Setting off on the Journey / Parasha Bamidbar

Our parasha opens with Israel encamped around Mt. Sinai. It has been 25 months since the Exodus from Egypt and they have been at Mt Sinai for a year and a half. It is time for them to set off for the land of their ancestors, the Land of Canaan.

This recalls a cartoon by the artist Mari Andrew. She shows us two identical drawings of a woman, holding a suitcase, staring at the road in front of her. On one side, she stares at an empty road ahead, and the caption reads: “I’m leaving.” The other road leads to a city, with trees and buildings, and clearly a sense of excitement. That caption reads: “I’m expanding.”

As we embark on a new journey, we often have two disparate feelings. One, a sense of discomfort, of anxiety, and of loss as we uproot ourselves from the familiar and normal routines of our lives and set off on to a destination we do not know.  

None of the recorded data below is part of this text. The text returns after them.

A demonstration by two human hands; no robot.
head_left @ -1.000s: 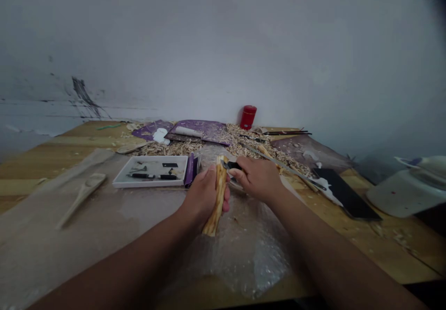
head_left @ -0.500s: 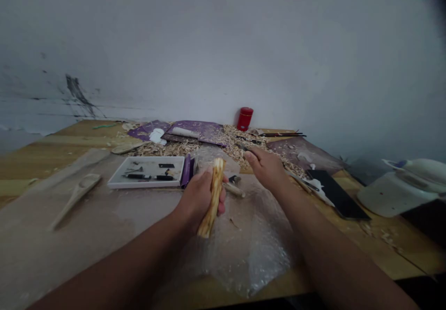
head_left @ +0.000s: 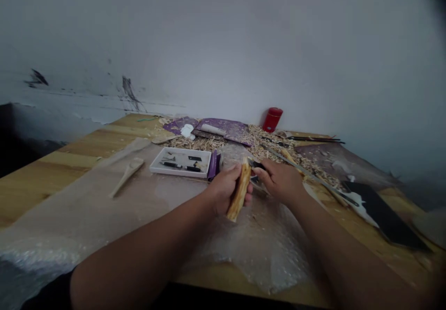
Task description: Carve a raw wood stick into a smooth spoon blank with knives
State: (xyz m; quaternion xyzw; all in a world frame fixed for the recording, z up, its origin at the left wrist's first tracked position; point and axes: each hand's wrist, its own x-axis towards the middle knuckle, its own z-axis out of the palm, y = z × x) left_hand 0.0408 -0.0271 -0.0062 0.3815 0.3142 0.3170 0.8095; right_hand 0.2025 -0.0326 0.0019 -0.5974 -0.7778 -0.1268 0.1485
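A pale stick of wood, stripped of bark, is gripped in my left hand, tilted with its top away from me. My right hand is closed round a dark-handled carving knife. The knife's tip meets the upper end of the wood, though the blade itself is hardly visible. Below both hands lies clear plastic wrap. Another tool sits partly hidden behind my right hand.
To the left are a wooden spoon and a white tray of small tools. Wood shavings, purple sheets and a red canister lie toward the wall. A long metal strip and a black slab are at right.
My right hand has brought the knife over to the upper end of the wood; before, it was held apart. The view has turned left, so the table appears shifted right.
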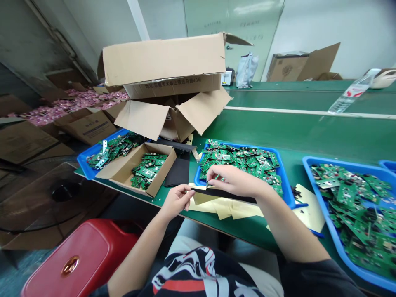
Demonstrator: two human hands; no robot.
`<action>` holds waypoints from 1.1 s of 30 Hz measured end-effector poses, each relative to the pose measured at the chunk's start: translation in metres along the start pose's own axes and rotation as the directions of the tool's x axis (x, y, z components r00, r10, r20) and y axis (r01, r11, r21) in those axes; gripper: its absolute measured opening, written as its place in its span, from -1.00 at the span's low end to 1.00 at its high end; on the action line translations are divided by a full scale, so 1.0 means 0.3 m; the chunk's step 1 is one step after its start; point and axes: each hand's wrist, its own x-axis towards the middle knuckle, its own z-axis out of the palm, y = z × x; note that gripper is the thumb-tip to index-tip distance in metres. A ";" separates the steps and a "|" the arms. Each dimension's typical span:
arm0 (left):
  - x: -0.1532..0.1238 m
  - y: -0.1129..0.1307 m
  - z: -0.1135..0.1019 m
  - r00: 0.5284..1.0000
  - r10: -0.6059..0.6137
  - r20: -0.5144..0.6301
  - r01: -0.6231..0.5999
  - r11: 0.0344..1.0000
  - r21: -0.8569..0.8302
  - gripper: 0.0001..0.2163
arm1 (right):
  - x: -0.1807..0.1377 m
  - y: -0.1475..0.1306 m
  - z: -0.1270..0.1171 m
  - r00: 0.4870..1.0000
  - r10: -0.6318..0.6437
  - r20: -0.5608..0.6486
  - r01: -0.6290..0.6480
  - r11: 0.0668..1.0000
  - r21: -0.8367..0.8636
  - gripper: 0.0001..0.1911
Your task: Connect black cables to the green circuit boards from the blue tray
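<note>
My left hand (pixel 177 201) is closed in a pinch at the near end of a long black strip (pixel 224 193). The strip runs to the right under my right hand, in front of yellow paper sheets (pixel 227 207) at the table edge. My right hand (pixel 232 180) has thumb and fingers pressed together just above the strip. A small piece shows at its fingertips, too small to name. Just behind both hands, a blue tray (pixel 287 190) holds a heap of green circuit boards (pixel 243 159).
To the left stand an open carton (pixel 162 179) of boards and another blue tray (pixel 87 168). Big cardboard boxes (pixel 163 60) rise behind them. A third blue tray (pixel 329 220) lies at right. A bottle (pixel 352 93) stands farther back; a red stool (pixel 71 255) is beside me.
</note>
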 end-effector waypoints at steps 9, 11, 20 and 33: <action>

We can imagine our ancestors at Mt. Sinai having to choose which road to take… we can imagine their having  a sense of  dread and foreboding, as elsewhere in the Bible the Wilderness of Sinai is described as:

…..A land of deserts and pits,

A land of drought and darkness,

A land no man had traversed,

Where no human being had dwelt…

We can also imagine the Israelites at Mount Sinai having  a sense of hope,  of new possibilities  awaiting.  us. Indeed, it is in The Wilderness that the Israelite receive the Torah and where they develop their relationship with G-d. Why would G-d choose such an inhospitable, barren and forbidding place to give the Jewish people the Torah? We declare in our Torah service – Ki Mitzion Tetze Torah , which means that – The Torah “goes out” to the world from Jerusalem. Yet, God decided to give the Torah to the Jewish people in the wilderness. Would it not have been better to wait until they reached the Holy Land to bestow the Holy Torah upon the Holy People?

Our Rabbis teach that the Torah was given in the wilderness because just as nobody owns the wilderness, so no people have exclusive right to the Torah. We can own the Torah, but we are not its owners. It is free and is open to all. One does not have to be Jewish to learn from or be inspired by the Torah.  

This is a lesson to take to heart when it comes to our non-Jewish  family members, friends, neighbors… Maybe some of us think of their participation in our rituals and celebrations as primarily supporting roles in our Jewish spiritual lives or our sense of belonging to the community. Less often, perhaps, do we consider their participation as having a personal meaning for them.  One non-Jewish woman commented that when she recited the Shema with her Jewish family, she was reminded of the Jews throughout history who could not recite this prayer in safety and security. She also noted that the Shema was something she could say about God that felt true and authentic to her. Jewish practice and study can be nourishing and sustaining, can provide a sense of belonging and believing, not just to Jews but to non Jews as well . . At our synagogue we often host guests during services from different colleges and different religious backgrounds. In the process of learning more about Jewish prayer and ritual, they also learn a little Torah. Some go on to study with us on a weekly basis. Some come a few times; others, for years to study Torah with us.

 If any person comes to study Torah out of a search for truth, or to deepen his or her relationship to G-d, then they should be encouraged to explore the wisdom that Judaism has to offer. The Torah, as it states in the Book of Deuteronomy, is a “Morasha Kehillat Ya-akov” – “A precious inheritance of the Jewish People”. It is an inheritance worth sharing with the rest of humanity.